- YOUR GOAL -
Your response should be every line of the data, written out exactly.

◆ ◆ ◆ ◆ ◆ ◆ ◆

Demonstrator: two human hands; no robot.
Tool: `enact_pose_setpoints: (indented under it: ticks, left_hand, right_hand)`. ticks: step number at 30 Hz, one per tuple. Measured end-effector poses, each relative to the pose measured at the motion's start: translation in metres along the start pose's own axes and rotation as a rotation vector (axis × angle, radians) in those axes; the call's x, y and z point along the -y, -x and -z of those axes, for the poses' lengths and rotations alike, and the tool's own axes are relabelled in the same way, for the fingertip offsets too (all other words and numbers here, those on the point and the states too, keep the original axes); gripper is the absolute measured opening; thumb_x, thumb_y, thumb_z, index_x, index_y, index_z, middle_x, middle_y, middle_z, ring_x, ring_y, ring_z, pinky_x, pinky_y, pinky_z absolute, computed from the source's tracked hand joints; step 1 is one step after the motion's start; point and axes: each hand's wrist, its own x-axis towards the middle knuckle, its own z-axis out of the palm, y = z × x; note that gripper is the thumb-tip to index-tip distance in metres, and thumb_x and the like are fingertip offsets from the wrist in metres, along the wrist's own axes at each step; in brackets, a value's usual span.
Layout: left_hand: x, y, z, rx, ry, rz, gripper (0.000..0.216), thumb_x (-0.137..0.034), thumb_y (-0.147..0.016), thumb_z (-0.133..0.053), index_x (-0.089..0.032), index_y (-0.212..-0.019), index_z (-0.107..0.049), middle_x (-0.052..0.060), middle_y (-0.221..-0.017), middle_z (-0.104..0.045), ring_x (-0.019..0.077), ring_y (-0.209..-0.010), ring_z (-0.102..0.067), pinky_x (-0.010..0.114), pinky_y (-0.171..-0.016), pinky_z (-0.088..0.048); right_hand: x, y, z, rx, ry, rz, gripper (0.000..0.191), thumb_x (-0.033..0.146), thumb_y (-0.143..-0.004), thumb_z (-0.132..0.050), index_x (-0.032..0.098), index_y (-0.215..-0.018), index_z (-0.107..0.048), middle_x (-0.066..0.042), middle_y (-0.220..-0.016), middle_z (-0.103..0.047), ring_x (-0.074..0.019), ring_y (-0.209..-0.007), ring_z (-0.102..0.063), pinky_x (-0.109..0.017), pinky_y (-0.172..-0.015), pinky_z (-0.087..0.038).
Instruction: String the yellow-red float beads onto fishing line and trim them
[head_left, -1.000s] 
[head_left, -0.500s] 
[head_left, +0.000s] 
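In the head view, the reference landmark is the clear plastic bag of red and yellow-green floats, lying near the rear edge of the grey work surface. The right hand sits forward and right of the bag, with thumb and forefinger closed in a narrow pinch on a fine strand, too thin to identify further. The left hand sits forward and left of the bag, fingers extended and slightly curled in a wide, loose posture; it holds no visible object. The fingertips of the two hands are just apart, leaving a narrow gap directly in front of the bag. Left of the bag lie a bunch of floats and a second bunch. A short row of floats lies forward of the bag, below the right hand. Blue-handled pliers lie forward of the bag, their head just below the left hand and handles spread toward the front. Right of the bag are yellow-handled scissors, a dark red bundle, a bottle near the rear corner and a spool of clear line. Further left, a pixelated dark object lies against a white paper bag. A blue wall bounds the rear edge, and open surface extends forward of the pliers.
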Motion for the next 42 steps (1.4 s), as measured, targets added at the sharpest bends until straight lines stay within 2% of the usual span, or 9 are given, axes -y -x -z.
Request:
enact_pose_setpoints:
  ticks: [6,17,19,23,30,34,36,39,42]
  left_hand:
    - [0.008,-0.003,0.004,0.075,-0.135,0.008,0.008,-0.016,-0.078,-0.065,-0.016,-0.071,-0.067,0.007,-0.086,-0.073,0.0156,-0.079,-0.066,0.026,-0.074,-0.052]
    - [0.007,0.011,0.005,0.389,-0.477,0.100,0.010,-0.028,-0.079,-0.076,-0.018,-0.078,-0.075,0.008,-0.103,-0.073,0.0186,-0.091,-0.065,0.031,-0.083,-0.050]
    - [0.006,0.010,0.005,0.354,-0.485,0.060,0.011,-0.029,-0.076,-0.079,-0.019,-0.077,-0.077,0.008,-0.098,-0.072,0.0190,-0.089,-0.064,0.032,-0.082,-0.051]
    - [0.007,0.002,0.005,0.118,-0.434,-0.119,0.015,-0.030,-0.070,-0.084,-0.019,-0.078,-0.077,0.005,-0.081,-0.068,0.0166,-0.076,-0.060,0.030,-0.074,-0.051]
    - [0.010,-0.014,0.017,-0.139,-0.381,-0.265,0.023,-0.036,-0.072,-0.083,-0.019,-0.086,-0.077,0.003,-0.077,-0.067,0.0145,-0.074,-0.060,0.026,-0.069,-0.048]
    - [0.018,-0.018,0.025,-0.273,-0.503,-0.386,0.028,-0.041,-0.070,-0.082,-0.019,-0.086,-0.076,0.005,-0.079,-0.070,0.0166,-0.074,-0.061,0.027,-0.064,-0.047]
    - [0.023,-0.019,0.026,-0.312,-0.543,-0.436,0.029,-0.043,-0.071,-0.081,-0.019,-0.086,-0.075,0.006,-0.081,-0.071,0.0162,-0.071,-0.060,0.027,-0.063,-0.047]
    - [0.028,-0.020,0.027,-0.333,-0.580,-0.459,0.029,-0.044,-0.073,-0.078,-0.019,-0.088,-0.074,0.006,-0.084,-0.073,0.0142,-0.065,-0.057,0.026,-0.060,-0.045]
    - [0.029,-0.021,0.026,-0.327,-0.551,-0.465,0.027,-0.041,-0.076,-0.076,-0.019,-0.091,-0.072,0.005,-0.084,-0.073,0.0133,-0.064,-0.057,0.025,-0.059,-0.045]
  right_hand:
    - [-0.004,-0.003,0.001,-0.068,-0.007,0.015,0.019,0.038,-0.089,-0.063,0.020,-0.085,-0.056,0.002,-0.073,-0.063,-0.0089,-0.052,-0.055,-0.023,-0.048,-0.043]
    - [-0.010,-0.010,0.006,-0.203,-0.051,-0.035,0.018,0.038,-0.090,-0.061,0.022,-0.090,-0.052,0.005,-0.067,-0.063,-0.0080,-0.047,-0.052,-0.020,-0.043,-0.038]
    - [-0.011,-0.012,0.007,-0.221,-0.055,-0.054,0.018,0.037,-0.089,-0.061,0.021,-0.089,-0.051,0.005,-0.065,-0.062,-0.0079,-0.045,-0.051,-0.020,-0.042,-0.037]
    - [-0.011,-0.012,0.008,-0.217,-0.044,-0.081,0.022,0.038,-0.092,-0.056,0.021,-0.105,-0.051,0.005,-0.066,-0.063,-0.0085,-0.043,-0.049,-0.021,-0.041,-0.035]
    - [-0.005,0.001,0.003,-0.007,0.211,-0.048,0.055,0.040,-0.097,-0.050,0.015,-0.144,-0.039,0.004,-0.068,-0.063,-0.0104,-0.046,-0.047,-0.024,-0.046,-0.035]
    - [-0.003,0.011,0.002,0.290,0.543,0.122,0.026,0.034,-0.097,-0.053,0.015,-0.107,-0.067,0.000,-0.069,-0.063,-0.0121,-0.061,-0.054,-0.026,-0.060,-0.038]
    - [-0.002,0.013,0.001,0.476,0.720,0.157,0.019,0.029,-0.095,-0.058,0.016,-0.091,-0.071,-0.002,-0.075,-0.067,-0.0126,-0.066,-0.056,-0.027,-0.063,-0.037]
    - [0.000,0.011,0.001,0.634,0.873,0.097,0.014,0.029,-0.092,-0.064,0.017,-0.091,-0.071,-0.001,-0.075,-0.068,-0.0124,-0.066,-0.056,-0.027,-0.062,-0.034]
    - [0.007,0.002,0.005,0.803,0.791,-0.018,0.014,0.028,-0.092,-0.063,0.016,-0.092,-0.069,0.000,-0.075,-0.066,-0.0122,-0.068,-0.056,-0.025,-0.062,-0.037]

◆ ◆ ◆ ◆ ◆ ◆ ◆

- ANSWER -
Demonstrator: two human hands; no robot.
Tool: `enact_pose_setpoints: (indented under it: ticks, left_hand, right_hand)`. ticks: step number at 30 Hz, one per tuple. Measured end-effector poses, each relative to the pose measured at the motion's start: translation in metres along the start pose's own axes and rotation as a rotation vector (axis × angle, radians) in those axes; the call's x, y and z point along the -y, -x and -z of those axes, for the poses' lengths and rotations alike, and the tool's own axes are relabelled in the same way, for the fingertip offsets too (all other words and numbers here, those on the point and the states too, keep the original axes); gripper is the absolute measured opening; thumb_x, thumb_y, thumb_z, index_x, index_y, index_z, middle_x, middle_y, middle_z, ring_x, ring_y, ring_z, pinky_x, pinky_y, pinky_z absolute, computed from the source's tracked hand joints; step 1 is one step after the motion's start; point and axes: each hand's wrist, its own x-axis towards the middle knuckle, its own z-axis out of the palm, y = z × x; note that gripper is the thumb-tip to index-tip distance in metres, and thumb_x and the like are fingertip offsets from the wrist in metres, along the wrist's own axes at each step; in brackets, a value's usual span.
Layout: left_hand: x, y, z, rx, ry, rz, gripper (0.000..0.216), thumb_x (-0.137..0.034), thumb_y (-0.147..0.016), thumb_z (-0.133..0.053), index_x (-0.089..0.032), index_y (-0.212..-0.019), index_z (-0.107..0.049), middle_x (-0.052..0.060), middle_y (-0.221..-0.017), middle_z (-0.104..0.045), ring_x (-0.019..0.077), ring_y (-0.209..-0.010), ring_z (-0.102..0.067), pinky_x (-0.010..0.114), pinky_y (-0.171..-0.016), pinky_z (-0.088..0.048); right_hand: x, y, z, rx, ry, rz, gripper (0.000..0.191), thumb_x (-0.033..0.146), thumb_y (-0.143..-0.004), thumb_z (-0.132..0.050), index_x (-0.032..0.098), index_y (-0.215..-0.018), index_z (-0.107..0.048), middle_x (-0.066..0.042), middle_y (-0.220..-0.016), middle_z (-0.103..0.047), ring_x (-0.074..0.019), ring_y (-0.209..-0.007), ring_z (-0.102..0.063), pinky_x (-0.109..0.017), pinky_y (-0.172..-0.015), pinky_z (-0.087..0.038).
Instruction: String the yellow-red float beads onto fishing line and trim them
[head_left, -1.000s] 
[head_left, -0.500s] 
[head_left, +0.000s] 
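In the head view, the reference landmark is the clear plastic bag of red and yellow-green floats, lying near the rear edge of the grey work surface. The right hand sits forward and right of the bag, with thumb and forefinger closed in a narrow pinch on a fine strand, too thin to identify further. The left hand sits forward and left of the bag, fingers extended and slightly curled in a wide, loose posture; it holds no visible object. The fingertips of the two hands are just apart, leaving a narrow gap directly in front of the bag. Left of the bag lie a bunch of floats and a second bunch. A short row of floats lies forward of the bag, below the right hand. Blue-handled pliers lie forward of the bag, their head just below the left hand and handles spread toward the front. Right of the bag are yellow-handled scissors, a dark red bundle, a bottle near the rear corner and a spool of clear line. Further left, a pixelated dark object lies against a white paper bag. A blue wall bounds the rear edge, and open surface extends forward of the pliers.
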Motion for the next 42 steps (1.4 s), as measured, targets added at the sharpest bends until straight lines stay within 2% of the usual span, or 9 are given, axes -y -x -z.
Request:
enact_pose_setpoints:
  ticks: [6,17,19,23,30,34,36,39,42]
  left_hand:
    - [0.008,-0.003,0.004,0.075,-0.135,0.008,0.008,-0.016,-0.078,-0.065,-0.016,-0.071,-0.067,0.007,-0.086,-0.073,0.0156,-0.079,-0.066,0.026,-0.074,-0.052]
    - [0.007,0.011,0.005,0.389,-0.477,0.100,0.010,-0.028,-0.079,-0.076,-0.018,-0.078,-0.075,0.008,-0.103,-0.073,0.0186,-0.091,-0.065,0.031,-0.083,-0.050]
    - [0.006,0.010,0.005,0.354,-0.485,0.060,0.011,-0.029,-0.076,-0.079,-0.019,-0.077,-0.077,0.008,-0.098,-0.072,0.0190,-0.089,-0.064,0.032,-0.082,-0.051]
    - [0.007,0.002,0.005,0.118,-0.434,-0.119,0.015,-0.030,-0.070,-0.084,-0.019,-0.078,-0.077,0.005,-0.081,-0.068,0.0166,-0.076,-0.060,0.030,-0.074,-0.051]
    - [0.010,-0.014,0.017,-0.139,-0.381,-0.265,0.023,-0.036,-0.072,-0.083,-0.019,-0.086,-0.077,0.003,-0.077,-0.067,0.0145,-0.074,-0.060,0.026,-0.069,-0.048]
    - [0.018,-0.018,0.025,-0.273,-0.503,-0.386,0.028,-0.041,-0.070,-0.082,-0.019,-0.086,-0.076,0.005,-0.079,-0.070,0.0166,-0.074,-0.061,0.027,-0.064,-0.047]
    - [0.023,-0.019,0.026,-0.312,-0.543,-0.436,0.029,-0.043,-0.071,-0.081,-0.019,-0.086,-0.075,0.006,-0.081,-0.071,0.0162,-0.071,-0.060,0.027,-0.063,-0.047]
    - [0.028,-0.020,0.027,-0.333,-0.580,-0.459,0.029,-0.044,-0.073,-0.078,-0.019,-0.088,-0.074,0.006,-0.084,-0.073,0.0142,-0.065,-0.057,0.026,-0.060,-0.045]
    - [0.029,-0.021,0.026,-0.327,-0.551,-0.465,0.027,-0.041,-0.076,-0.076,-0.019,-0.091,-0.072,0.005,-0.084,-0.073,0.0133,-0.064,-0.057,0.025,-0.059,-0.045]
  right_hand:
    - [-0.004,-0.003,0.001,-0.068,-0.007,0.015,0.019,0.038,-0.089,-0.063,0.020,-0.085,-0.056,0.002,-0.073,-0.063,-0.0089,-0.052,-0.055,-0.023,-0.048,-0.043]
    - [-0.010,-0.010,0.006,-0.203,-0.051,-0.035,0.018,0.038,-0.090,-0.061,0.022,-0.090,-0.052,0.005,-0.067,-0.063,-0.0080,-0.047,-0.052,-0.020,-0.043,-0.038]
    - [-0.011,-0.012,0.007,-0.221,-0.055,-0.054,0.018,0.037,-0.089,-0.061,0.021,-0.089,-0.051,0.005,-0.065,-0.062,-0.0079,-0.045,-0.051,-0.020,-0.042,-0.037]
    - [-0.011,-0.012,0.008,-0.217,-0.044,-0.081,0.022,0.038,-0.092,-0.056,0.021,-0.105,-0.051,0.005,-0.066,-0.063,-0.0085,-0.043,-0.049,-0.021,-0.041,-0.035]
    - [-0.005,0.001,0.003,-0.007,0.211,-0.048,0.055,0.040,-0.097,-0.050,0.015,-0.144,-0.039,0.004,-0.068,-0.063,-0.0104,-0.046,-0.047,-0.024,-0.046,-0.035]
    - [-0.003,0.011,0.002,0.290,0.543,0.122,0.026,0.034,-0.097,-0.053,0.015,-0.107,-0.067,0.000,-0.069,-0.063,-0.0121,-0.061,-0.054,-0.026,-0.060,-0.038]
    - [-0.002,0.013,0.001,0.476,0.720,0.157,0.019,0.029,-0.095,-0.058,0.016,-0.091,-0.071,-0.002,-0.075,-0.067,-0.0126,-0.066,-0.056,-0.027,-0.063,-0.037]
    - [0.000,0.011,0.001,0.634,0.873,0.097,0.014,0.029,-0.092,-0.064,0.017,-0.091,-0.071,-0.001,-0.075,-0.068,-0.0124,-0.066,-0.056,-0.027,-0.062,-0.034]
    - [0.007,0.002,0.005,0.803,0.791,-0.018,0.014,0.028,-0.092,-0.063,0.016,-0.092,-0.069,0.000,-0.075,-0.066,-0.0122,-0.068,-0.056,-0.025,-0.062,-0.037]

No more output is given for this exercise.